(YOUR INSTRUCTIONS)
Reproduce exactly, and only, the lines of the material below running from the line bearing "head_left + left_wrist" through the line bearing "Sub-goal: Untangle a". Leave any pictures out.

(RAW DATA)
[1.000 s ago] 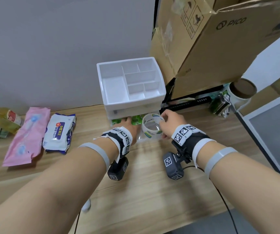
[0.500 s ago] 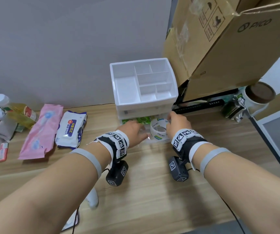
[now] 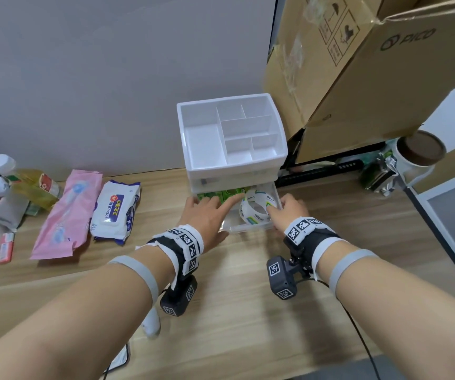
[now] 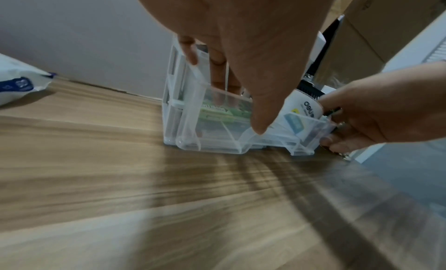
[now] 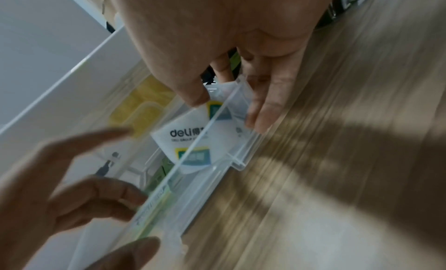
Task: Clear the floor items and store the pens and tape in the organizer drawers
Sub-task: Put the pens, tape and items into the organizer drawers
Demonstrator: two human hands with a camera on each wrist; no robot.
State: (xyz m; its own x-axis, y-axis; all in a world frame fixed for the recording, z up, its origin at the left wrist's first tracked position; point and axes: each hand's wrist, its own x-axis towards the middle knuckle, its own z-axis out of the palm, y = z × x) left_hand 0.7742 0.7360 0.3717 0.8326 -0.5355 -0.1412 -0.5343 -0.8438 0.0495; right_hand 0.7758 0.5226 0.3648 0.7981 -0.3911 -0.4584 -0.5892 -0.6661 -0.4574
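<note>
A white organizer (image 3: pixel 248 171) stands on the wooden floor against the wall, its clear bottom drawer (image 3: pixel 248 229) pulled out. A white-labelled tape roll (image 3: pixel 251 215) stands tilted in the drawer's right part, beside a green pack (image 3: pixel 221 194). My right hand (image 3: pixel 281 212) has its thumb on the tape roll (image 5: pixel 183 134), and its fingers wrap the outside of the drawer's front right corner (image 5: pixel 205 159). My left hand (image 3: pixel 221 212) reaches into the drawer's left part, fingers straight over the green pack and thumb at the front wall (image 4: pixel 217 144). No pens show.
A wet-wipes pack (image 3: pixel 116 212), a pink pack (image 3: pixel 64 215) and a bottle (image 3: pixel 32 185) lie on the floor to the left. Cardboard boxes (image 3: pixel 358 64) overhang the right. A black power strip (image 3: pixel 322 171) and a brown-lidded white jar (image 3: pixel 418 154) sit beside the organizer.
The tape roll has gone from above the drawer's front down into it, with my right hand. My left hand's fingers have stretched forward over the green pack.
</note>
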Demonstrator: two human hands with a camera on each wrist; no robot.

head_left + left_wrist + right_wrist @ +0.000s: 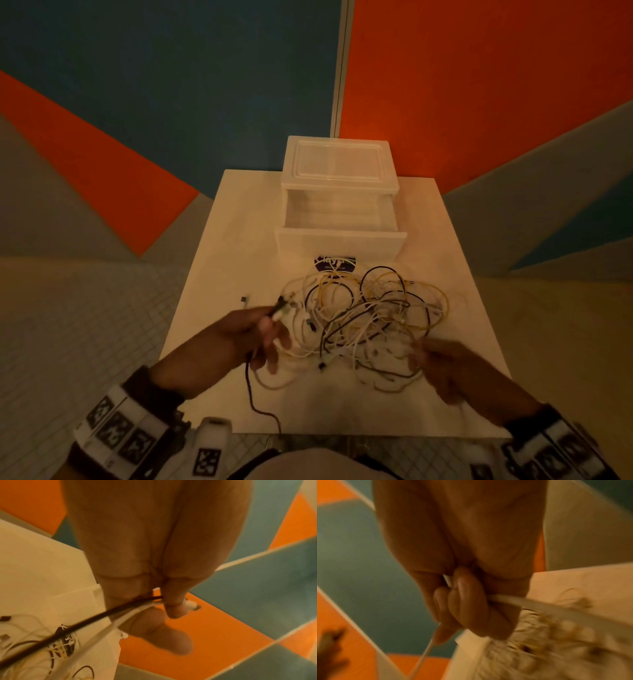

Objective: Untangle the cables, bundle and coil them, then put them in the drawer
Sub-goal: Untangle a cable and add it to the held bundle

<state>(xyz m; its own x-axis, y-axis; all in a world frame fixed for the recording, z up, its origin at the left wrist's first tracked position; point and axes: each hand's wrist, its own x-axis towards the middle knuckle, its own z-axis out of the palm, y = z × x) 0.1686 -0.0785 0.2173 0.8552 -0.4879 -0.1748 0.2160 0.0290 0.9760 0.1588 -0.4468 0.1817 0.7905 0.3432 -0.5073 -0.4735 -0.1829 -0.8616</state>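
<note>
Pinching a black cable [96, 616] and a white cable [109, 627] together in the left hand [239, 337], thumb and forefinger closed just behind a white plug [190, 605] poking out past the fingertips. Trailing the black cable down off the near edge of the desk [212, 246], end cut off from sight. Gripping a white strand [513, 599] in the right hand [455, 368], fingers [471, 605] curled tight round it; heavily blurred in both views, so not telling which strand of the pile. Lying between the hands: the tangle of cables [370, 318], white, yellow and black loops knotted on the desk, individual runs hard to follow. Standing just behind the tangle: the drawer [340, 222], pulled open from its translucent unit, label on the front partly hidden by cable loops. Sitting alone left of the tangle: a small dark piece [244, 300], too small to identify.
</note>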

(EXERCISE OUTPUT)
head_left + left_wrist + right_wrist @ +0.000s: 

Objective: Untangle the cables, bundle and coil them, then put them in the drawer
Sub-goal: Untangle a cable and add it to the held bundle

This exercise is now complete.